The problem with Baudrillard is that he blames this not just vulgarized Marxism, but science itself for the oppression of primitive peoples. In this he is consistent with people like Bruce Robbins, who have added nothing substantial beyond what Baudrillard already said with more elegance. Baudrillard states:

"Western culture was the first to critically reflect upon itself (beginning in the 18th century). But the effect of this crisis was that it reflected on itself also as a culture in the universal, and thus all other cultures wee entered in its museum as vestiges of its own image. It 'estheticized' them, reinterpreted them on its own model, and thus precluded the radical interrogation of these 'different' cultures implied for it. The limits of this culture 'critique' are clear: its reflection on itself leads only to the universalization of its own principles. Its own contradictions lead it, as in the previous case, to the world-wide economic and political imperialism of all modern capitalist and socialist Western societies."

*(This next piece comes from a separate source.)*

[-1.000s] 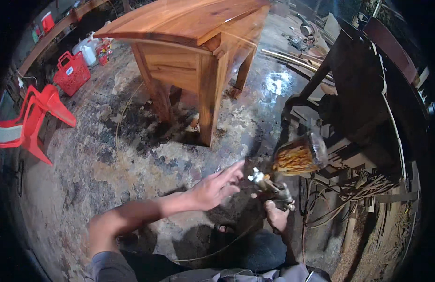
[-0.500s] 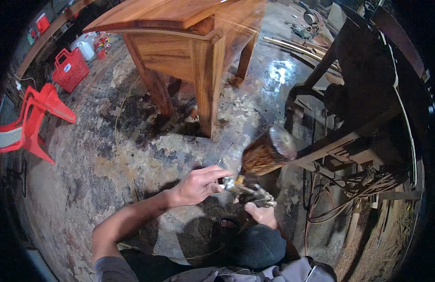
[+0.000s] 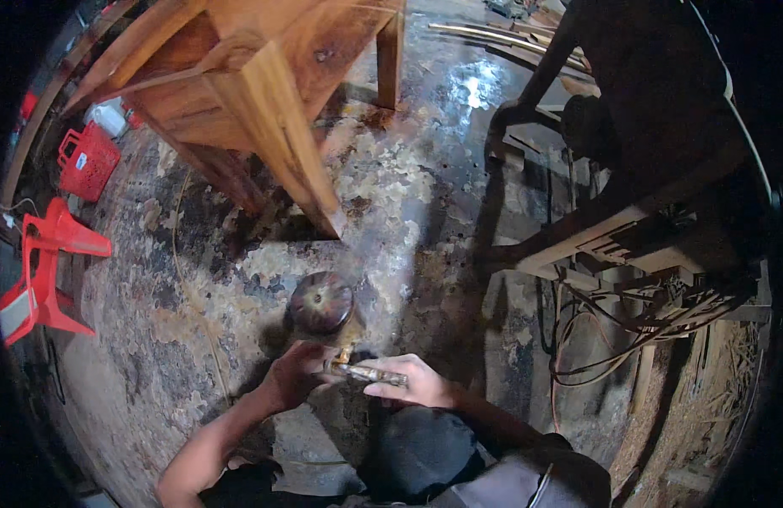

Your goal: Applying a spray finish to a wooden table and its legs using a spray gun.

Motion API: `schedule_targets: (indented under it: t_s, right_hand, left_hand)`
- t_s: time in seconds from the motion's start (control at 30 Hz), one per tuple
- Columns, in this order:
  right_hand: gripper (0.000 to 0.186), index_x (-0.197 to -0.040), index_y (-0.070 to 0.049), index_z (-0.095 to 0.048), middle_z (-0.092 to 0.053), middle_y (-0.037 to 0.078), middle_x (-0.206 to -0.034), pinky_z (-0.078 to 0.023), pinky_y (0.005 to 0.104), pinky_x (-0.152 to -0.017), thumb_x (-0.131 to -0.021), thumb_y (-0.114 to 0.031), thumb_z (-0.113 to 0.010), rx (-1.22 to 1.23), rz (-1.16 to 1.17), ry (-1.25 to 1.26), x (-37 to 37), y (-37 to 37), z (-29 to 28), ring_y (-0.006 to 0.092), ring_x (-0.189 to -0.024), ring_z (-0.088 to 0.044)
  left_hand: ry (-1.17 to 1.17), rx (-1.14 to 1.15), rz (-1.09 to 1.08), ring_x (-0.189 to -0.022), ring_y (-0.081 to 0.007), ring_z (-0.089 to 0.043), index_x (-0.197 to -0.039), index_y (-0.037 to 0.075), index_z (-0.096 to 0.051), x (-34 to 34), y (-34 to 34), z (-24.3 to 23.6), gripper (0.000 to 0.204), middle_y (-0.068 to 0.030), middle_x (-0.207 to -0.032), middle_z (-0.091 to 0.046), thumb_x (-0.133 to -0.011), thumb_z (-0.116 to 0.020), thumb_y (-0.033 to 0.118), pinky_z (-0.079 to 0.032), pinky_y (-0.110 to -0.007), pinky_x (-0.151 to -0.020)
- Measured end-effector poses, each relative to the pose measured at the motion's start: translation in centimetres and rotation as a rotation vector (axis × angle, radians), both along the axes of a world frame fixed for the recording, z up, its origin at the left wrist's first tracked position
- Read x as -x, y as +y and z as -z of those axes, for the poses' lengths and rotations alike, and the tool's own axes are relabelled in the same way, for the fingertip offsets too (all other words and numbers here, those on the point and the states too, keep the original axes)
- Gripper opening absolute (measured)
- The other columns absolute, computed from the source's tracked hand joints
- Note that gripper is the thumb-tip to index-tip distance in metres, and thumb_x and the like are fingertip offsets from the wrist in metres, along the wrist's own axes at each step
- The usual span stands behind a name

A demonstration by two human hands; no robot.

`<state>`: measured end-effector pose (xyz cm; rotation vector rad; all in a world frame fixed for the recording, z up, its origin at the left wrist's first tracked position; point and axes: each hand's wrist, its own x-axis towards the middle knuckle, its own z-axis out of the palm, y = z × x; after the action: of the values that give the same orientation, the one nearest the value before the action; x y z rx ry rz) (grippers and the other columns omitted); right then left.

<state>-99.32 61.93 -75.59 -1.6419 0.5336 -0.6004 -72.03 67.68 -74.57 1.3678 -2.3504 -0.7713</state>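
A metal spray gun [image 3: 366, 372] with a round, stained cup [image 3: 319, 303] on top is held low in front of me. My right hand [image 3: 413, 383] grips its handle end. My left hand [image 3: 303, 372] is closed on the front end near the nozzle, with some fingers hidden and a little blurred. Beyond the gun stands a reddish-brown wooden piece of furniture [image 3: 273, 118], one leg of it close above the cup.
A red plastic chair [image 3: 49, 254] and a red basket [image 3: 91, 169] are at the left. A dark structure [image 3: 628, 152] rises at the right over wood scraps and coiled hoses [image 3: 612, 339]. Long strips [image 3: 510, 42] lie on the stained floor [image 3: 417, 254] behind.
The spray gun has turned and moved left, its cup now seen from above. My left hand has closed on its front, and the view has tilted down and shifted.
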Motion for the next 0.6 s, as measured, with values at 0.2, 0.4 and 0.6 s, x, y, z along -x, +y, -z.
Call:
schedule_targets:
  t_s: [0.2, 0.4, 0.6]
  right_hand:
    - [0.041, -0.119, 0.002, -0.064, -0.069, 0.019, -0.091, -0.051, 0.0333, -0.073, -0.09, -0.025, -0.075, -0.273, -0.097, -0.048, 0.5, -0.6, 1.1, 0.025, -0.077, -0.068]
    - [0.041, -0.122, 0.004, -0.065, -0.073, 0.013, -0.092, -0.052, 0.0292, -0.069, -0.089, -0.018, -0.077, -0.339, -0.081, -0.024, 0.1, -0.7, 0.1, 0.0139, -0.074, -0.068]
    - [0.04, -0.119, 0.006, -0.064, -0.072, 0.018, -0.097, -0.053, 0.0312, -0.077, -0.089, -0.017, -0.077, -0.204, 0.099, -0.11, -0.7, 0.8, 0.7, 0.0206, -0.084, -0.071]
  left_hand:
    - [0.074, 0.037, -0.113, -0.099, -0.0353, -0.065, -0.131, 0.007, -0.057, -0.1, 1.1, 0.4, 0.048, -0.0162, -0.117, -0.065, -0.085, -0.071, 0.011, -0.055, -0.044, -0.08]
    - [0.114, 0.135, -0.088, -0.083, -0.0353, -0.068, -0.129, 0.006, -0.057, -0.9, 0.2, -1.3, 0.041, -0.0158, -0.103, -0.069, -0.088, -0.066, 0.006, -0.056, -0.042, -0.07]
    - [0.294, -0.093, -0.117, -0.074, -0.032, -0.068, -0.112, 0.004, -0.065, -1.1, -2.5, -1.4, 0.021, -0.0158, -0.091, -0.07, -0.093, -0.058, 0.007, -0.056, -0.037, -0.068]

Put in plain words, Baudrillard is saying that by projecting our own "productivist" political economy model on precapitalist or presocialist societies, we are depriving them of their uniqueness and setting them up for exploitation.

This is the problem with postmodernism when you get right down to it. It can not make elementary distinctions between ideas and activity. It is not the ideas of Adam Smith or Karl Marx that oppressed the Lakota or the Hindu. It was rather the capitalist system itself, which operated on the basis of profit. This expansionary system forced itself to travel the globe looking for peoples to enslave and resources to steal. Expand or die is its motto. People like Adam Smith and John Stuart Mill do not cause colonial oppression. They simply reflected upon it and tried to provide an intellectual rationale for the British ruling class. Karl Marx emerged out of this intellectual tradition and was the first to expose the true relationship between ideas and activity. It was the economic activity of class society that served as a seedbed for ideas and not the other way around.

The polarization between vulgar Marxism of the RCP sort and Baudrillard's postmodernism reflects the failure of Marxism itself to come to terms with its own failings. We have a responsibility to amplify the ecological dimensions of Marx and Engels in the manner of James O'Connor. We also have a responsibility to come to terms with how Marxism should regard the seemingly mutually exclusive claims of precapitalist societies and the need to "revolutionize the means of production." This is obviously the subject of these articles. In my next post, I will address the topic of American Indians and energy reserves. It should be clear that Marxists have a responsibility to defend the right of American Indians to defend themselves from the incursions of uranium mining companies. The stakes are quite high, not only from the viewpoint of American Indian survival but from the broader perspective of ecology.